The 64-page research – Do Long-Term Investors Improve Corporate Decision Making – has been put together by Jarrad Harford of the University of Washington, Ambrus Kecskes of the Schulich School of Business at York University and Sattar Mansi at the Virginia Polytechnic Institute and State University.

It studies a “wide swath” of corporate behaviors and uses portfolio turnover as a way to define investors’ investment horizons.In practice, it is index investors that are identified (“we establish causality based on the ownership of long-term investors that index their portfolios”).
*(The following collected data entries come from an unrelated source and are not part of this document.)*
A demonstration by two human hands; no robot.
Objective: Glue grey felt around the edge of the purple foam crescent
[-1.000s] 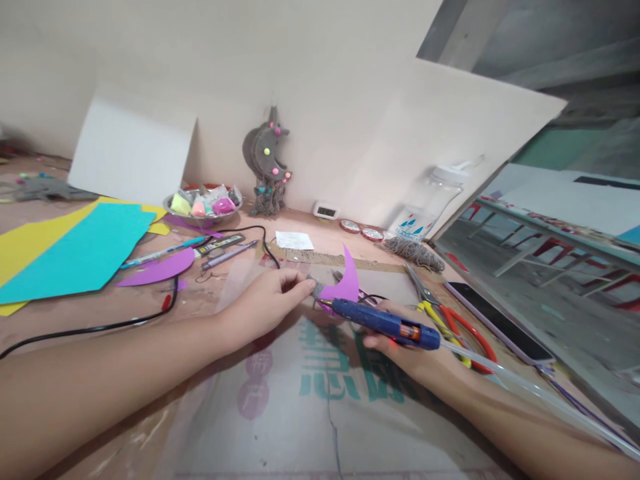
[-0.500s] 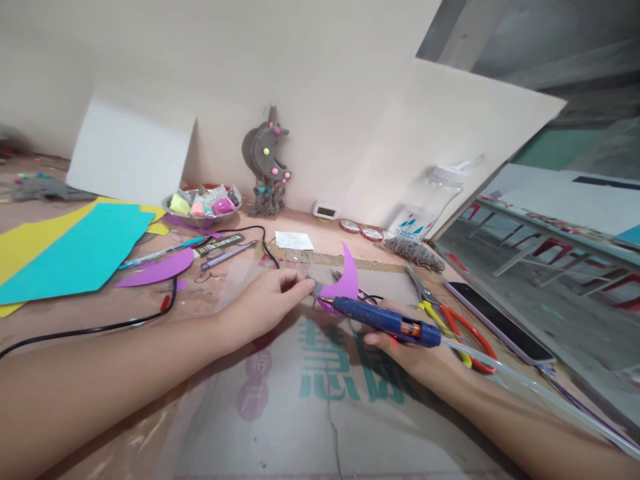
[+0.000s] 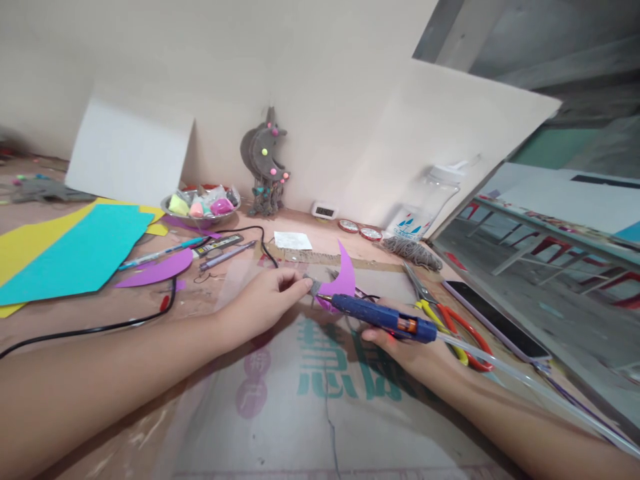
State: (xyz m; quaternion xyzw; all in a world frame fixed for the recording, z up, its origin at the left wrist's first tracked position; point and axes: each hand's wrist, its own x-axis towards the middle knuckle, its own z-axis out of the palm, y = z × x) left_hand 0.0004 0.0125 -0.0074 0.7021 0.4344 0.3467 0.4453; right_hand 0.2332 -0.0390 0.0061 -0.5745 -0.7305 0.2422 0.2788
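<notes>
Between thumb and fingertips, my left hand point(image 3: 273, 293) pinches the end of a purple paper crescent point(image 3: 345, 275), where grey yarn point(image 3: 314, 287) is wrapped round it. My right hand point(image 3: 415, 353) grips a blue hot glue gun point(image 3: 367, 312) from below, its fingers partly hidden behind the body. The gun's metal tip points left at the yarn-wrapped end; whether it touches I cannot tell. A clear glue stick point(image 3: 505, 365) runs out of the gun's back over my right forearm. Under both hands lies a printed plastic-covered board point(image 3: 280, 433), with a strand of grey yarn point(image 3: 332, 427) on it.
Right of my right hand lie scissors point(image 3: 465, 337) and a phone point(image 3: 495, 320). Behind are a grey yarn bundle point(image 3: 413, 253), a bottle point(image 3: 425, 200), a small clock point(image 3: 324, 211) and a bowl point(image 3: 200, 217) of clay packets. Coloured sheets point(image 3: 75, 253) and a black cord point(image 3: 100, 330) lie left.
Both hands, the crescent and the glue gun keep almost the same positions. The whole view has shifted very slightly.
</notes>
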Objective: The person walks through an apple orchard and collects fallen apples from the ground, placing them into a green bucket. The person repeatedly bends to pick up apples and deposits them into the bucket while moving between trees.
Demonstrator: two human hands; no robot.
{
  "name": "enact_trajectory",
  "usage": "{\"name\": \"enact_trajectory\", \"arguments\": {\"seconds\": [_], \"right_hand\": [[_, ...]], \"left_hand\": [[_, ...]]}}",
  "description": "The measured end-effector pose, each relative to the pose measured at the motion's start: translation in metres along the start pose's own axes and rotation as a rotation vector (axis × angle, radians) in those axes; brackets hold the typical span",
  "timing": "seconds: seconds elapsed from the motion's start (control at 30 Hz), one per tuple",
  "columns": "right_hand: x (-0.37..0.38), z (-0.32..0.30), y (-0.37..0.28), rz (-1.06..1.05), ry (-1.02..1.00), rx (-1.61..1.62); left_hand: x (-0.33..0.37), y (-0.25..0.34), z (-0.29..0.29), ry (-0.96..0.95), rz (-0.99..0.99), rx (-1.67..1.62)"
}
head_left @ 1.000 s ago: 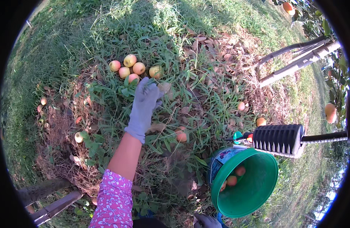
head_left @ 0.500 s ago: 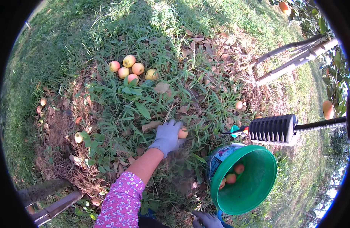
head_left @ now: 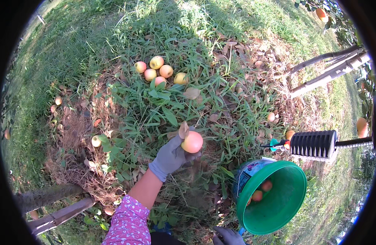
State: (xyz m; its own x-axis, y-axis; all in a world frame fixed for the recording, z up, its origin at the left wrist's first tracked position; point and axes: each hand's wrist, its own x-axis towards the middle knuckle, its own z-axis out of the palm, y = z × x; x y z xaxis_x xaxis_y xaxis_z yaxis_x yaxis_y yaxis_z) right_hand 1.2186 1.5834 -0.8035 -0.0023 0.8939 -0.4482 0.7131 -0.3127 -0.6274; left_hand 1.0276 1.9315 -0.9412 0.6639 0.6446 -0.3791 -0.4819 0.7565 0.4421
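Apple (head_left: 192, 142), nearly round, its long axis unclear, sits clasped in the left hand (head_left: 171, 156).

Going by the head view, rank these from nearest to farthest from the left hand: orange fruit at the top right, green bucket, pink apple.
1. Pink apple: held in the left hand.
2. Green bucket: to the hand's right, lower down.
3. Orange fruit: far up at the top right.
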Motion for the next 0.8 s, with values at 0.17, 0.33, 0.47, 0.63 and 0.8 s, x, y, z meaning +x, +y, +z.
{"name": "enact_trajectory", "arguments": {"seconds": [0.17,0.33,0.47,0.63,0.8], "right_hand": [[0.003,-0.003,0.001,0.016,-0.034,0.018],[0.005,-0.006,-0.002,0.002,-0.013,0.033],[0.005,-0.009,-0.008,0.016,-0.006,0.062],[-0.002,-0.005,-0.003,0.000,0.016,0.030],[-0.008,0.003,0.000,-0.044,0.100,0.015]], "left_hand": [[0.002,0.002,0.006,-0.003,-0.052,-0.343],[0.000,0.004,0.004,-0.048,-0.063,-0.497],[0.005,0.012,0.000,-0.052,-0.028,-0.465],[0.026,0.030,0.003,0.042,-0.012,-0.530],[0.072,0.063,-0.012,0.121,0.063,-0.411]]}}
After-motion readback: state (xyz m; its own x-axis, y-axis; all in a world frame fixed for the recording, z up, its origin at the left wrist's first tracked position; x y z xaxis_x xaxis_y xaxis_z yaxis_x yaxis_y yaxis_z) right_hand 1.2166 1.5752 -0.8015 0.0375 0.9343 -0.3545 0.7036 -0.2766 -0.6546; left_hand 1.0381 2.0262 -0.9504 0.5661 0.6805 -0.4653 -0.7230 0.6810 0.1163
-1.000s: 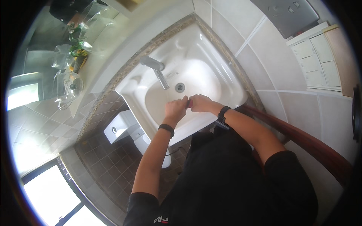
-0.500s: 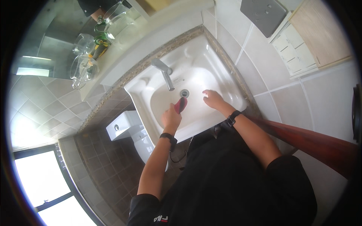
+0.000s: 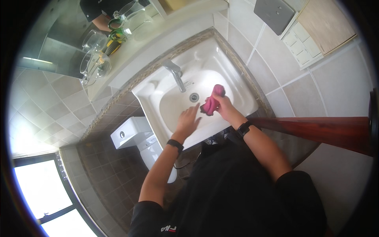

“We find that long-term investors reduce not only earnings management but also accounting misconduct, financial fraud, and option backdating. Underscoring their monitoring role, we find that long-term investors promote shareholder proposals and greater executive turnover,” write Harford, Kecskes and Mansi. Other benefits include lower earnings volatility as well as a “lower rate of defaults and bankruptcies”.

“In summary, long-term investors increase shareholder value by raising profitability and lowering risk.”

Such investors are “an additional force for good governance”. Interestingly, the researchers find that the long-term investors they identify affect corporate behavior by “occupying the middle ground between exit and voice” (divestment and activism) – taking place “with little publicity or confrontation”.

It’s an argument put forward recently by new PRI signatory Vanguard, the $3trn indexing giant. “As indexers, we are permanent shareholders,” the firm’s Chairman and CEO William McNabb told the University of Delaware’s John Weinberg Center for Corporate Governance in October.